The Hopes Of North Korea’s ‘Black Market Generation’
ICC Note:
North Korea is the country where Christians face the most violence and persecution, according to the Open Doors 2014 World Watch List. Recently, the North Korean government officially blamed Christian missionaries for its human rights problems and internal difficulties. Given the fact that North Korea is closed and highly controlled, outsiders barely see signs that the situation may change. However, this article, written by a North Korean defector, discusses the changes she has observed that may bring hopes in North Korea.
By Yeon-mi Park
05/25/2014 South Korea (Washington Post)- I escaped from North Korea in 2007. Two years later, I arrived in Mongolia, along with my mother and five other people. Armed with knives and prepared to kill ourselves, we begged the soldiers who caught us not to send us back to our native country.
Like a lot of North Korean refugees, I would not mind visiting a reformed North Korea one day. I have hope for such a place because while the international community debates how to help North Koreans, change is happening — from within.
To paraphrase Lenin, things have to get worse before they get better. In the last decades of the 20th century, North Korea’s economy went from bad to worse, hitting rock bottom during the famines of the 1990s. To survive, North Koreans began to engage in private market activity, which today accounts for as much as 80 percent of family income. The public distribution system that has provided North Koreans with rations since the 1950s can’t compete with the spontaneous order of the market.
There are many changes going on, and it is my generation — often called the Jangmadang, or “Black Market Generation” — that will make changes permanent. North Korea’s Black Market Generation has three main characteristics. The first is that it has no devotion to the Kim dynasty. Kim Il Sung founded the country in 1948 and ruled it with an iron fist until his death in July 1994. Born in 1993, I was brainwashed to glorify him and his economic system of “juche,” or national self-reliance — but I have no memory of him. There are some in my generation who profess admiration for him and his progeny, but they just don’t want to lose their “loyal” status under North Korea’s government-imposed “songbun” caste system. They are concerned about themselves, not the Kim dynasty.

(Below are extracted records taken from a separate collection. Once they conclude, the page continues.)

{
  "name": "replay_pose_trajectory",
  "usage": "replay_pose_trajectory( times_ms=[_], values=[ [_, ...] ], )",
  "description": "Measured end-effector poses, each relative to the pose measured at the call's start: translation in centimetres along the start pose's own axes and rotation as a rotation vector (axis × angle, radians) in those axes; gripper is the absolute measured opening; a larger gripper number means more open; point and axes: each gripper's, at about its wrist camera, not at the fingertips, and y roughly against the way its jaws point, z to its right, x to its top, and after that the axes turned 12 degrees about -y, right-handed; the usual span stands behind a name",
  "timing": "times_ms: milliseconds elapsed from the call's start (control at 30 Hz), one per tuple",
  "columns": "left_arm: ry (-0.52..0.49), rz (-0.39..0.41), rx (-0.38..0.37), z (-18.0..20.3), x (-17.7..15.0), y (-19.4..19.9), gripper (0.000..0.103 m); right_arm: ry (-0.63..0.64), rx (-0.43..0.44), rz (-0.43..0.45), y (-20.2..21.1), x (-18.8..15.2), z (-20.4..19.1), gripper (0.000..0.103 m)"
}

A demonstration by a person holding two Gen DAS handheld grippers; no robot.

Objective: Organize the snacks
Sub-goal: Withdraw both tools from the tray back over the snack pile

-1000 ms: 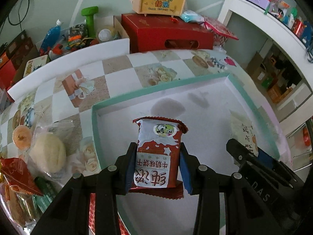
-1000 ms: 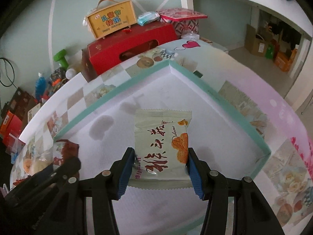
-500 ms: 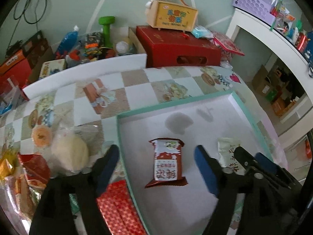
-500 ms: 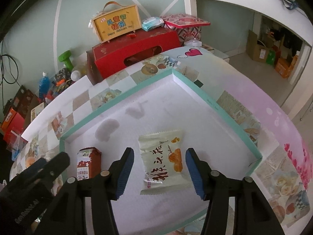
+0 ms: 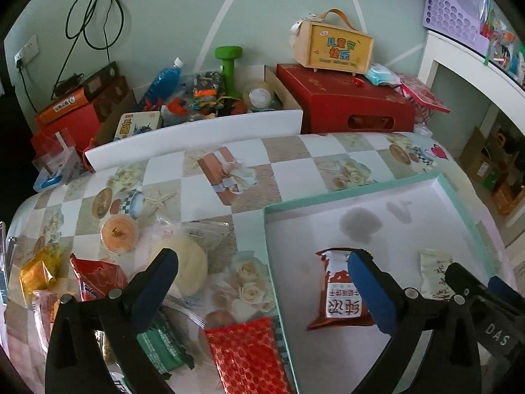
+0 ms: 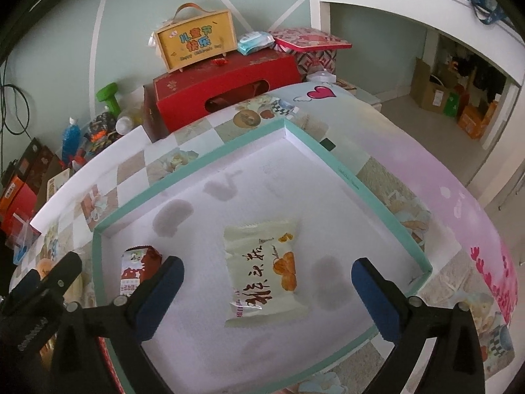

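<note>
Two snack packets lie flat inside the shallow white tray with the teal rim (image 6: 387, 210), apart from each other. The right gripper (image 6: 267, 290) is spread wide and holds nothing; the cream packet (image 6: 265, 271) lies between and just ahead of its blue pads (image 6: 374, 298), touching neither. The left gripper (image 5: 262, 287) is likewise spread wide and empty. The red-and-white packet (image 5: 339, 292) lies just inside its right finger, partly hidden by that pad. Beyond its left finger, outside the tray on the patterned tablecloth (image 5: 288, 170), sit loose snacks: a round bun in clear wrap (image 5: 183, 262), an orange disc (image 5: 118, 232) and a red patterned packet (image 5: 249, 354).
</note>
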Motion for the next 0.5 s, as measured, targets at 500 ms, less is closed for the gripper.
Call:
replay_pose_trajectory(
  times_ms=[500],
  values=[
    [0.014,-0.002,0.028,-2.1,-1.2,3.0,0.103,-0.021,0.11,0.036,2.4,0.2,-1.8,0.103]
  ],
)
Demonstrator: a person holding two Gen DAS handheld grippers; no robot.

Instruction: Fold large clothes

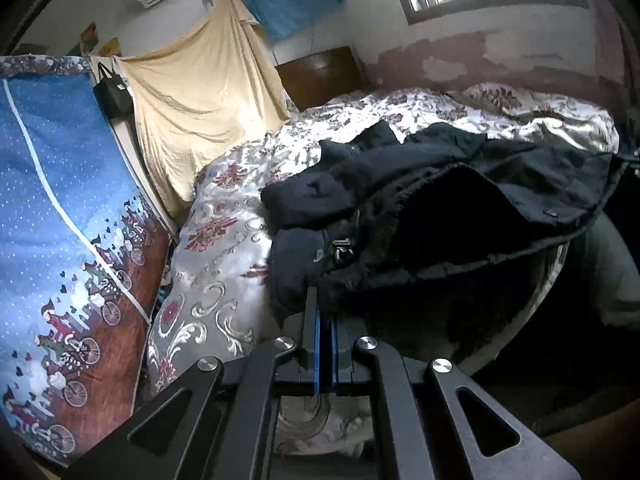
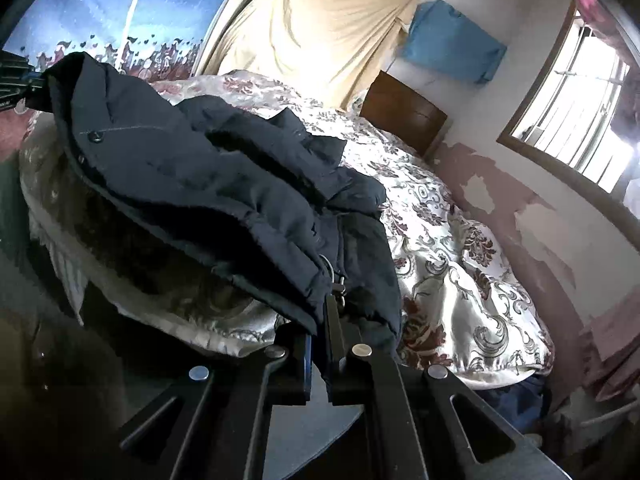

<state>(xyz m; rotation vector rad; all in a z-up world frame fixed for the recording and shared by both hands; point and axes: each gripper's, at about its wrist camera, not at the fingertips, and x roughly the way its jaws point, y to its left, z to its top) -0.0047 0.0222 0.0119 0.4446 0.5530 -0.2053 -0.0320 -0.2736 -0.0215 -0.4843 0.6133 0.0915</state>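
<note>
While the dark navy coat (image 1: 460, 184) sprawls across the near end of the bed (image 1: 224, 264), both tools have a bite of it. Left hand-held gripper (image 1: 324, 300) has its fingers pressed almost together, blue pads nearly meeting, pinching the coat's hem right by a small metal toggle (image 1: 342, 248); the bulk of the garment rises ahead and to the right of it, furry lining showing. Over on the other side, the right hand-held gripper (image 2: 326, 312) is likewise clamped narrow on the coat (image 2: 224, 184), dark fabric draped over and between its fingers, a cord ring (image 2: 334, 272) just beyond the tips. From that view the coat is lifted off the floral bedspread (image 2: 460, 272), stretching away to the upper left, where the left tool (image 2: 16, 80) grips the far corner. Behind it a cream sheet (image 2: 320, 32) hangs on the wall.
</note>
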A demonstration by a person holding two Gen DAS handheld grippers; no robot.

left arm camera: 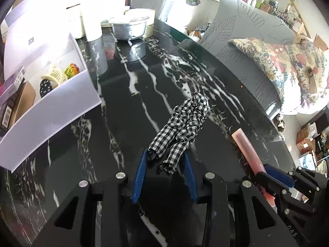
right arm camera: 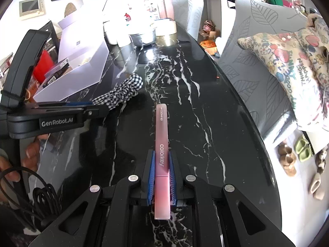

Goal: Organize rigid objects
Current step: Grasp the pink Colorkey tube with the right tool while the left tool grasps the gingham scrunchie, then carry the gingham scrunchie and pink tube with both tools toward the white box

The second characteristic: Our Black Market Generation has had wide access to outside media and information. The private market has provided more than food and clothing — it has also provided TVs, bootleg South Korean movies and K-pop videos, USBs and DVDs. As a girl in North Korea, I saw “Titanic,” “Cinderella,” “Pretty Woman” and “Snow White” — not to mention WWE wrestling.
As American philosopher Eric Hoffer wrote: “It is not actual suffering but a taste of better things which excites people to revolt.” North Koreans who have grown up watching such entertainments as I did and know they are not as dangerous as the regime has claimed for decades will be unlikely to enforce censorship once they are in positions of influence.
Already, seeing movies and music videos from South Korea has inspired many North Korean youngsters to talk openly about wanting to live there. Of course, they will eventually recognize that not all South Koreans live like those they see on screen — but they will find that even lower-class South Koreans live better than most North Koreans.
Non-governmental organizations and others who have managed to get information and movies into North Korea should be proud of themselves: They have had an impact.
The third characteristic of the Black Market Generation: We are capitalistic and individualistic. We grew up with markets; we have experienced buying and selling. I recall regularly going shopping with my mother.